Écrivain et scénariste espagnol.
Petit-fils d'Antonio Maura, premier ministre espagnol sous le règne d'Alphonse XII au début du siècle, Jorge Semprún quitta l'Espagne en Juillet 1936, lorsque l'éclatement de la Guerre Civile l'empêche avec sa famille de retourner à Madrid alors qu'ils étaient en vacances sur la côte nord du pays. La famille s'installe alors à La Haye, ou le père représentait la République espagnole. En 1939, Semprún part étudier la philosophie à la Sorbonne et s'installe définitivement à Paris.
Membre du groupe de résistants communiste « Franc-tireurs partisans », il est arrêté par la Gestapo en novembre 1943 et interné au camp de Buchenwald jusqu'à la libération du camp par les alliés en avril 1945. Buchenwald plus tard sera au centre de trois de ses romans autobiographiques, ainsi que présent dans plusieurs autres de ses ouvrages. « Le grand voyage » (1963), son premier roman, raconte ainsi le transport des prisonniers français vers le camp ; « Quel beau dimanche » (1980) narre un dimanche à Buchenwald, montrant toute la complexité et la difficulté de la vie dans le camp ; « L'évanouissement » (1967) traite du problème du retour à la vie ordinaire, à l'existence normale à travers l'histoire d'un codétenu. Son expérience de la déportation sera également le thème principal de « L'écriture ou la vie » (1994), qui mettra l'accent sur le travail de survie et de reconstruction de soi, ainsi que sur les obstacles qu'un auteur doit franchir afin d'évoquer les atrocités de l'Holocauste. Le camp de Buchenwald figurera également en arrière-plan dans « La montagne blanche » (1980) et « Netchaïev est de retour » (1987). On notera que les limites entre le récit et la fiction sont perméables pour Semprún : il donne ses pseudonymes à des personnages, s'intègre ou incorpore des membres de sa famille dans ses romans, et les sujets sont toujours réels et la plupart du temps personnels.

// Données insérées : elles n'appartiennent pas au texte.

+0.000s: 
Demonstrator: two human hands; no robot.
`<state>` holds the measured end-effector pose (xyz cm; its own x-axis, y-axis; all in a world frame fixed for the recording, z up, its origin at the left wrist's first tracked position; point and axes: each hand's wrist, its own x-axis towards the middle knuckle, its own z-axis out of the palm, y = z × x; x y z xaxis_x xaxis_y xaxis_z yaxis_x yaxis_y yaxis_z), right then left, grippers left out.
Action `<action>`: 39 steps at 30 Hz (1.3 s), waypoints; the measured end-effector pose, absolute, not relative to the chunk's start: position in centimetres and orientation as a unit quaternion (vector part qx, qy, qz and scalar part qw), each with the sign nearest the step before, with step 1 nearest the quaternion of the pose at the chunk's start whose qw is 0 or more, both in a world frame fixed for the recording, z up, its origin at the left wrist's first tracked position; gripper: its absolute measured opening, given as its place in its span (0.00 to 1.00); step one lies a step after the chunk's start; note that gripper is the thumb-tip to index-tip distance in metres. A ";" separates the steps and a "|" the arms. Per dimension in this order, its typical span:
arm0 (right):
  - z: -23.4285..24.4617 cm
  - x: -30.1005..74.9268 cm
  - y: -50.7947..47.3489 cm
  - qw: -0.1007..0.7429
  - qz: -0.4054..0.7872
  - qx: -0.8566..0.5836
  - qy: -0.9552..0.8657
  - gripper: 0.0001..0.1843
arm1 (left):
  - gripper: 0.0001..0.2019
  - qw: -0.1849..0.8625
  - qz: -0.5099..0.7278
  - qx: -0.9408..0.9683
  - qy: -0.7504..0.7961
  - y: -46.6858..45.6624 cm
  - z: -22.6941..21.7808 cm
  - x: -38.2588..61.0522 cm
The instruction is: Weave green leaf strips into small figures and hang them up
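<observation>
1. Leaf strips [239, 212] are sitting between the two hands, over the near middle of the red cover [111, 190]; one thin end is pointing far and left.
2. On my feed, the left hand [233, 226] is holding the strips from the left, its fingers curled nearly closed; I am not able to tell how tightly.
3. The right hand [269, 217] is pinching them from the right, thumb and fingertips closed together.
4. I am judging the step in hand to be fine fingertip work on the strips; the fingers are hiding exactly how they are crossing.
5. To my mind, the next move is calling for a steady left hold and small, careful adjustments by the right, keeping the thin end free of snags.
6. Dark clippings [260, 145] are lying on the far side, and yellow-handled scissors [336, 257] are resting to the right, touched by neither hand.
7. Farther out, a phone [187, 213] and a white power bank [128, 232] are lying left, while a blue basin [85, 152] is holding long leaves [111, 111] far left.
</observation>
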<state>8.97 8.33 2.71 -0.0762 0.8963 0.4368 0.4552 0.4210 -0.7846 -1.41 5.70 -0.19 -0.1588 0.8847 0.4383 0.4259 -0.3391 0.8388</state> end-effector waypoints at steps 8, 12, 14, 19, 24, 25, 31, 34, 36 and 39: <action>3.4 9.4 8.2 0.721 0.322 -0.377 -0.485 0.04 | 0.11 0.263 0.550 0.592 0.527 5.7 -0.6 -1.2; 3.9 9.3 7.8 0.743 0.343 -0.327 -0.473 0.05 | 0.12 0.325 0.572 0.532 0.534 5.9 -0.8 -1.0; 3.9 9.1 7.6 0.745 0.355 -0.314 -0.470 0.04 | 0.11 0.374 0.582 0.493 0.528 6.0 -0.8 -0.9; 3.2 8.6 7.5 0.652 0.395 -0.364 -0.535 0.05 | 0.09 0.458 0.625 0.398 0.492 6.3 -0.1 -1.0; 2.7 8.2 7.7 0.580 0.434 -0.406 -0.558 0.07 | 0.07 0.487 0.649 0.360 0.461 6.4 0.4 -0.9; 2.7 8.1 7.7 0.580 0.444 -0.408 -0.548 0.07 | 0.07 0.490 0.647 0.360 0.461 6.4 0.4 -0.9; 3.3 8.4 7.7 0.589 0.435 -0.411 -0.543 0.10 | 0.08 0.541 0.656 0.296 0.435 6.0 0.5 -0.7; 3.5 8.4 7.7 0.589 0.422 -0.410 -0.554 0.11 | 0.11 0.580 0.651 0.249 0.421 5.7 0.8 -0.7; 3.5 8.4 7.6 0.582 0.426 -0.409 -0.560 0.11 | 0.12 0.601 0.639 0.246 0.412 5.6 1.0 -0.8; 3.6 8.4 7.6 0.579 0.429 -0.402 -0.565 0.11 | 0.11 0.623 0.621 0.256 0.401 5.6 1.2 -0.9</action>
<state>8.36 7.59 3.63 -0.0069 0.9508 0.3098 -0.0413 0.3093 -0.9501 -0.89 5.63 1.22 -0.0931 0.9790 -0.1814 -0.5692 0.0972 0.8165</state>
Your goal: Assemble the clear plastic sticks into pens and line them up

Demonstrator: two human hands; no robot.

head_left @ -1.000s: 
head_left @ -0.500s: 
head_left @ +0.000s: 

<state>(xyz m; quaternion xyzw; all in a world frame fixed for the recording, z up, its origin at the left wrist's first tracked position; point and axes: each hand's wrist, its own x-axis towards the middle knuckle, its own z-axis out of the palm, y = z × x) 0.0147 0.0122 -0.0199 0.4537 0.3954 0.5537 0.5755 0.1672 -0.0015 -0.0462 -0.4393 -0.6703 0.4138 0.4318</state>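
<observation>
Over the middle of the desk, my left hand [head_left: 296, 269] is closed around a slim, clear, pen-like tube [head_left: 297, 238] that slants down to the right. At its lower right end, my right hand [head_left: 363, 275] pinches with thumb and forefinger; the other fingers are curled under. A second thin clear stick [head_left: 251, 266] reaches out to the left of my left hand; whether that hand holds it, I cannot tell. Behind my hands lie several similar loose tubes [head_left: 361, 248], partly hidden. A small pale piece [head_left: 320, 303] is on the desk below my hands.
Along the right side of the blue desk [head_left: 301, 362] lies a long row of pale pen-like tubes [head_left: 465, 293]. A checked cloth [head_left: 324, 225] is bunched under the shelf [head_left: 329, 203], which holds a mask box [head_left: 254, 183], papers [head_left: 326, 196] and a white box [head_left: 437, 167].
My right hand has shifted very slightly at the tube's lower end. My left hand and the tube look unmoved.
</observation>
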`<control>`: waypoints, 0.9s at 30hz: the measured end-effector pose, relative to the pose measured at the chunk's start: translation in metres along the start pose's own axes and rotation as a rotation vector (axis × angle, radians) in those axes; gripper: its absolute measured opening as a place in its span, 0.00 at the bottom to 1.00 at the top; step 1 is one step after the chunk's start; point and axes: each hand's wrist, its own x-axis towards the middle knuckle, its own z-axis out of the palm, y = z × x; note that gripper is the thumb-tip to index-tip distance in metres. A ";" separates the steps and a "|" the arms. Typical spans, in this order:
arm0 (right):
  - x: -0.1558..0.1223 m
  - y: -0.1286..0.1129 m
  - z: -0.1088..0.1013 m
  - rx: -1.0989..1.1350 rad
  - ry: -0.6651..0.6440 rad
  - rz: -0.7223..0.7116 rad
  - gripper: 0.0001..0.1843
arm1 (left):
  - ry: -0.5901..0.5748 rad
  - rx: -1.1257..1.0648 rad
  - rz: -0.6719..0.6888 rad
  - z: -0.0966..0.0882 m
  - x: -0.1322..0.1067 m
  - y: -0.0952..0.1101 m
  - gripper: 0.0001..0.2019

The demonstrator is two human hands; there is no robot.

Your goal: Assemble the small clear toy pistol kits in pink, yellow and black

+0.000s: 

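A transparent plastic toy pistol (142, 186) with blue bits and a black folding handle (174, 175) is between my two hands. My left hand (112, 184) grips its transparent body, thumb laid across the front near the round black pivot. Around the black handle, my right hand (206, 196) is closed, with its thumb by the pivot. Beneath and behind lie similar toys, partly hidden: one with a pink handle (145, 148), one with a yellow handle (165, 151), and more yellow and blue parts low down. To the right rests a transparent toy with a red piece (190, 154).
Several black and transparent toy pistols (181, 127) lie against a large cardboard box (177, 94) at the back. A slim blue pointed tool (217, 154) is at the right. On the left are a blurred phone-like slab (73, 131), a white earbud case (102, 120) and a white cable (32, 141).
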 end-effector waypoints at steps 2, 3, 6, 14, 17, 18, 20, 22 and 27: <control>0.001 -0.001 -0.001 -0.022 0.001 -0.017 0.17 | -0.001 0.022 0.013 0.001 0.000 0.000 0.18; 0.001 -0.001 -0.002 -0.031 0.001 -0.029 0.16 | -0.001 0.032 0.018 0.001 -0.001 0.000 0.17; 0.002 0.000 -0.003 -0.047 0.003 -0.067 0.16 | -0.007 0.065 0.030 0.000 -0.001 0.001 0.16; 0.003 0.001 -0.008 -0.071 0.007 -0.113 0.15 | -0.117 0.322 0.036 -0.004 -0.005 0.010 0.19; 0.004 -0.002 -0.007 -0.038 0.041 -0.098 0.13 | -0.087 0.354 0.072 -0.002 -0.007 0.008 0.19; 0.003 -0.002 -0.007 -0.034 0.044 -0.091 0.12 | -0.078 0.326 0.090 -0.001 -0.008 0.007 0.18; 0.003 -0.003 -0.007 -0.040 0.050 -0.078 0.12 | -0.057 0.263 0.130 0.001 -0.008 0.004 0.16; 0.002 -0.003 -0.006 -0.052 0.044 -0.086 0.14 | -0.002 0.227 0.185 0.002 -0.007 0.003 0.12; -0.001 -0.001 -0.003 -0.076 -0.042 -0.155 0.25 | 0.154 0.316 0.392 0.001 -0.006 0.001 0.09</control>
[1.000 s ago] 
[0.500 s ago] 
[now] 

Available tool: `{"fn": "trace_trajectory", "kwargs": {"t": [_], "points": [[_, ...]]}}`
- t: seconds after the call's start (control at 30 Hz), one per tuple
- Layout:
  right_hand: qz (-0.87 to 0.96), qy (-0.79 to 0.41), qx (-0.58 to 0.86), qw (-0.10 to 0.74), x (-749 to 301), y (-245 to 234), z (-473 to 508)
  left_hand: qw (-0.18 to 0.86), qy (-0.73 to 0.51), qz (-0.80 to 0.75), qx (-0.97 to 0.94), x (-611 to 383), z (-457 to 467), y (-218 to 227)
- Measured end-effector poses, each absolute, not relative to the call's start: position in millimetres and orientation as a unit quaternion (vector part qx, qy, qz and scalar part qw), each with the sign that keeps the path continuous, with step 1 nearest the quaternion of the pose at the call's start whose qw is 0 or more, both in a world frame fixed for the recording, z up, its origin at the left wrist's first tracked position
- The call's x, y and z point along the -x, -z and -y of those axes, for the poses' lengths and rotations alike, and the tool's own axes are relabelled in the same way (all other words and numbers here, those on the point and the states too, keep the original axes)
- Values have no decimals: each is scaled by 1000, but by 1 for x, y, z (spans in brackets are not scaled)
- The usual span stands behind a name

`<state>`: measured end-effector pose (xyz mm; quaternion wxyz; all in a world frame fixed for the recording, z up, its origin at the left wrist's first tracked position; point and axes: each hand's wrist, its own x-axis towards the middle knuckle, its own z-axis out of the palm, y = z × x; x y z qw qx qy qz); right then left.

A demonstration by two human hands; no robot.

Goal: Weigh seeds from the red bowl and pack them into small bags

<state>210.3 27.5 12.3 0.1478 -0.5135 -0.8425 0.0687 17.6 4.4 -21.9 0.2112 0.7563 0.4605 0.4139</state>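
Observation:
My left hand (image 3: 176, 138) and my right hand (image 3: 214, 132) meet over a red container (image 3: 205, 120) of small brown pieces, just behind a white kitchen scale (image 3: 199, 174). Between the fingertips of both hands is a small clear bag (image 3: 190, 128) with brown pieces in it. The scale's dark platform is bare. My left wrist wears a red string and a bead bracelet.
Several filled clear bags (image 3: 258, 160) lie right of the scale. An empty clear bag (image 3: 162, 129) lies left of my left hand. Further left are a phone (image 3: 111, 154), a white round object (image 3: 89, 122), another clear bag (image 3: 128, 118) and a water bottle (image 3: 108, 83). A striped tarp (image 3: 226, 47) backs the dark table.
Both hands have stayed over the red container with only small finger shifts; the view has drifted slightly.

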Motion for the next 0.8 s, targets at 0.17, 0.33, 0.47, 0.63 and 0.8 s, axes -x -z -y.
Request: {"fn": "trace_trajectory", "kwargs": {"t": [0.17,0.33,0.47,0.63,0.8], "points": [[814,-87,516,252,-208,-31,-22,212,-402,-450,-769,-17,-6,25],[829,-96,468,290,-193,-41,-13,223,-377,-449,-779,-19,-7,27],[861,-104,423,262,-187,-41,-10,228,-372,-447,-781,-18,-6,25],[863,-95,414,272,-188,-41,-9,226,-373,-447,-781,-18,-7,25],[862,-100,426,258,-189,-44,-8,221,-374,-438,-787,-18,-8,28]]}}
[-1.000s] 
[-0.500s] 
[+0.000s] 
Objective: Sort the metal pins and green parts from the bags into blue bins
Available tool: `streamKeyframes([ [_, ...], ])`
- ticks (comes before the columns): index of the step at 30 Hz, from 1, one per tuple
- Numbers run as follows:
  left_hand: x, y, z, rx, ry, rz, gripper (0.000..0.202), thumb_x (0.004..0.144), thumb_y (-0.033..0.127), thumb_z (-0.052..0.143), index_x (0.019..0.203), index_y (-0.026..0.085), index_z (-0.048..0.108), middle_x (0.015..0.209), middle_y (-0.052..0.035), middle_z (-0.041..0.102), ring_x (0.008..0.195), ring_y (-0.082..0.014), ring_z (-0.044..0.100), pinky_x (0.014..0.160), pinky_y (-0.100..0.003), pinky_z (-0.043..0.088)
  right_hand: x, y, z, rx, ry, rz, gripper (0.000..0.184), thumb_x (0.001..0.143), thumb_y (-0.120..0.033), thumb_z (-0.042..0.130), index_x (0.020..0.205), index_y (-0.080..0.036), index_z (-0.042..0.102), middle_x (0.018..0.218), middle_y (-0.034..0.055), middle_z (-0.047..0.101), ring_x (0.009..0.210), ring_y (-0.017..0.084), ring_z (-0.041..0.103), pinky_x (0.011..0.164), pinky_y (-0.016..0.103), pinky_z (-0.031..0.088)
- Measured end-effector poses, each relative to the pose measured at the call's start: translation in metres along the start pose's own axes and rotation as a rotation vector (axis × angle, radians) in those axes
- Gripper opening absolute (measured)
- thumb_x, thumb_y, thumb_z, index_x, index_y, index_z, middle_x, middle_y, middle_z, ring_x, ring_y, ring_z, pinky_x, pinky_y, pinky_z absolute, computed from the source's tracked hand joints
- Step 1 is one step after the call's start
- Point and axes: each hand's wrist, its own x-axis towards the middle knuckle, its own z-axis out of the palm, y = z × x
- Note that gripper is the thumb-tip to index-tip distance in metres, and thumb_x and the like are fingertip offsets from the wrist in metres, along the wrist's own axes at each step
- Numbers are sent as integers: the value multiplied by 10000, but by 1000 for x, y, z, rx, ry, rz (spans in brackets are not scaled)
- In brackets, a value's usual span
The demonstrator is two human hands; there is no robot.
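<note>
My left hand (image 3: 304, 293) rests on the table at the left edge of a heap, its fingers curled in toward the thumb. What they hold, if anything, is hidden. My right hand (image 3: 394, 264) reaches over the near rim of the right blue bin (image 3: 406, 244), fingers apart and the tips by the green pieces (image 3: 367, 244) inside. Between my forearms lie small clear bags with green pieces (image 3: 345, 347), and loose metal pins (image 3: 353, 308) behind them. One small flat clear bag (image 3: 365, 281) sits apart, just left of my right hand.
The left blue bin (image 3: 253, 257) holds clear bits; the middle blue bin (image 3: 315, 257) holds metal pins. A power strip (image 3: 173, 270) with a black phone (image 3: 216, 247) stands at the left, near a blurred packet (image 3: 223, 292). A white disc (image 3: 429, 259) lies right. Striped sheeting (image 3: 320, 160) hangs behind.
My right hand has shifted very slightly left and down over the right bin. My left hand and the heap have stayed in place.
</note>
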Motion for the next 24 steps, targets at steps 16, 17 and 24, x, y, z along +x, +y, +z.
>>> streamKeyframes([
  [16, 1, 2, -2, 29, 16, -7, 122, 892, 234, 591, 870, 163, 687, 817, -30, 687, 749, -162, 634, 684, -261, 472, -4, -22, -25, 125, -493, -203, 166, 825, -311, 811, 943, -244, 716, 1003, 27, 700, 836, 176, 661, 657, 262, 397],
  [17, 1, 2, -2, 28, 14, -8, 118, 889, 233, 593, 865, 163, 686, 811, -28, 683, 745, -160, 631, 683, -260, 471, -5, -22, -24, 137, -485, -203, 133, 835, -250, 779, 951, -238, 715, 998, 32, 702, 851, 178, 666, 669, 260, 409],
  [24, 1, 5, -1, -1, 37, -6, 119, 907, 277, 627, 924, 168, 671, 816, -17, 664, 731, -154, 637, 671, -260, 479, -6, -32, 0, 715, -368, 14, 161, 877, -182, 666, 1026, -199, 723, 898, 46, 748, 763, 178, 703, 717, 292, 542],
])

En 1945, il rentre en France et rejoint le parti communiste espagnol, dont il sera plus tard membre du bureau politique, jusqu'en 1964, quand il en sera expulsé pour divergences de vue sur la ligne du parti. Ses expériences avec le nazisme et le franquisme lui apprirent en effet que toutes les organisations se doivent d'être irréprochable, incorruptible et au-dessus de tout soupçon. Il décide alors de se consacrer à l'écriture de romans et de scénarios. Il écrira ainsi « La guerre est finie » (1966) d'Alain Resnais, qui sera nominé pour l'oscar du meilleur scénario. Parmi ses œuvres notables, on remarquera également « Z » (1969), drame politique de Costa-Gavras, « Stavinsky » (1974) de Resnais ou « Une femme à sa fenêtre » (1976) de Pierre Granier-Deferre. Il se mettra ensuite à la réalisation avec « Les Deux mémoires » (1974).
Il écrira tous ses livres en langue française, à l'exception de deux autobiographies politiques, « Autobiographie de Federico Sánchez » (1977), qui raconte sa période d'appartenance au parti communiste, Federico Sánchez étant son nom d'emprunt lors de la lutte contre le régime de Franco, et « Federico Sánchez vous salue bien » (1993), au sujet de son passage à la tête du ministère de la culture espagnol (1988 – 1991) dans le gouvernement de Felipe Gonzalez ainsi que de «Veinte años y un día » (Vingt ans et un jour) (2003), son premier roman écrit directement dans cette langue. Il a été récompensé de plusieurs prix, dont le prix Femina en 1969, et est membre de l'académie Goncourt depuis 1996.